# House predictions with linear regression using a toy dataset

In [None]:
%run Coding_linear_regression.ipynb 
# allows us to use the functions we wrote

import numpy
import matplotlib.pyplot as plt

### Defining and plotting our dataset

Let's see how various implementations of Linear Regression work on our toy dataset.

In [None]:
num_rooms = numpy.array([1,2,3,5,6,7])
price_rooms = numpy.array([155, 197, 244, 356,407,448])

dict_data = {
    'features': num_rooms,
    'labels'  : price_rooms,
}

print(dict_data)

plot_scatter(dict_data['features'], dict_data['labels'], "Number of Rooms", "Price Per Room")
plt.show()

### Linear Regression: Using our tricks

We'll call the implementation we wrote in the other notebook along with some of its functions.

In [None]:
# We set the random seed in order to always get the same results.
numpy.random.seed(0)

# This line is for the x-axis to appear in the figure
plt.ylim(0,500)
slope, bias = linear_regression(
    dict_data['features'],
    dict_data['labels'],
    trick_function = absolute_trick,
    learning_rate = 0.05,
    error_metric = rmse,
    epochs = 1000)
print('Price per room:', slope)
print('Base price:', bias)

# This line is for the x-axis to appear in the figure
plt.ylim(0,500)
slope, bias = linear_regression(
    dict_data['features'],
    dict_data['labels'],
    trick_function = square_trick,
    learning_rate = 0.01,
    error_metric = rmse,
    epochs = 10000)
print('Price per room:', slope)
print('Base price:', bias)

### Linear Regression: Using Turi Create

You can install turicreate on Linux and Mac.

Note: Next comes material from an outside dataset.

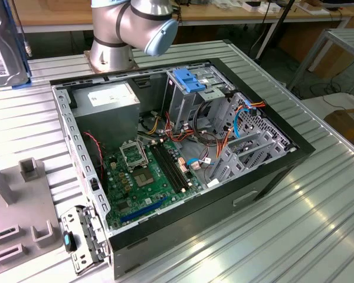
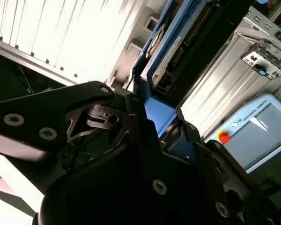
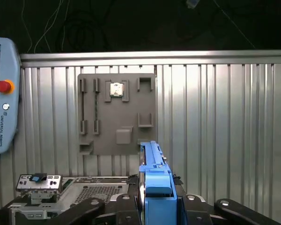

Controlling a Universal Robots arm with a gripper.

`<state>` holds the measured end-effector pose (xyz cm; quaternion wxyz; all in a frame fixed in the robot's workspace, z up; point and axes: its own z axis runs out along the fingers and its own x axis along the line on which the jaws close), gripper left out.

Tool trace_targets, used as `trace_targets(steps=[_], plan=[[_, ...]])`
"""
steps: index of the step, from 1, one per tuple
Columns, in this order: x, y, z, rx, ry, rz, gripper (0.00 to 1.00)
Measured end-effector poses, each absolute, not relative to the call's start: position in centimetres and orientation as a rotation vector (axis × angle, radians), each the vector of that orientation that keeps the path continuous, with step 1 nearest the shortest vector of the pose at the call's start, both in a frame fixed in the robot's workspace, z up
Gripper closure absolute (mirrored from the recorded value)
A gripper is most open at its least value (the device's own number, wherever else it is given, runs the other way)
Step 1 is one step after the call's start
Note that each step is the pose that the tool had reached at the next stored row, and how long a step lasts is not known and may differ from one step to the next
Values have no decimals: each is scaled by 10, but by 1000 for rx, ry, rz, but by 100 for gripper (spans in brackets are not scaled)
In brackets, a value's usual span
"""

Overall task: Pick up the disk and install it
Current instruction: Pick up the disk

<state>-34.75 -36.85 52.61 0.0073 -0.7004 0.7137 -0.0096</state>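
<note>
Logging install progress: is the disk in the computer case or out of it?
Out. In the first wrist view the disk stands edge-on, clamped in the tool, apart from the case.

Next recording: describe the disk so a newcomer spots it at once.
Start from the open computer case in the exterior view, then look to that view's upper left. The disk is the flat grey slab with a white label there, held by the gripper. Unlike the power-supply box inside the case, it carries blue rails.
</note>
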Motion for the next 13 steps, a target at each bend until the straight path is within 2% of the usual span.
trace_targets(steps=[9, 13], plan=[[-260, -368, 522, -2190, 2232, -30, 63], [-240, -368, 521, -2190, 2232, -30, 63]])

Works on Windows via WSL.

In [None]:
import turicreate as tc

data = tc.SFrame(dict_data)

In [None]:
data

In [None]:
model = tc.linear_regression.create(data, target='labels')

In [None]:
model.coefficients

In [None]:
new_point = tc.SFrame({'features': [4]})

In [None]:
model.predict(new_point)

### Linear Regression: Using statsmodels

In [None]:
import statsmodels.api as sm

# statsmodels doesn't automatically add an intercept (constant bias) column,
# so we have to add that ourselves.
exog = sm.add_constant(dict_data['features']) # adds an intercept column
model_linear_regression = sm.OLS(
    endog = dict_data['labels'], 
    exog = exog)
results_linear_regression = model_linear_regression.fit()

In [None]:
results_linear_regression.summary()

In [None]:
results_linear_regression.params # base-price and price per room

In [None]:
plot_scatter(
    results_linear_regression.fittedvalues, 
    results_linear_regression.resid,
    x_label = "Fitted Values",
    y_label = "Residual Values")
plt.show()

# Not sure why it plots twice
sm.qqplot(results_linear_regression.resid_pearson, line = "q")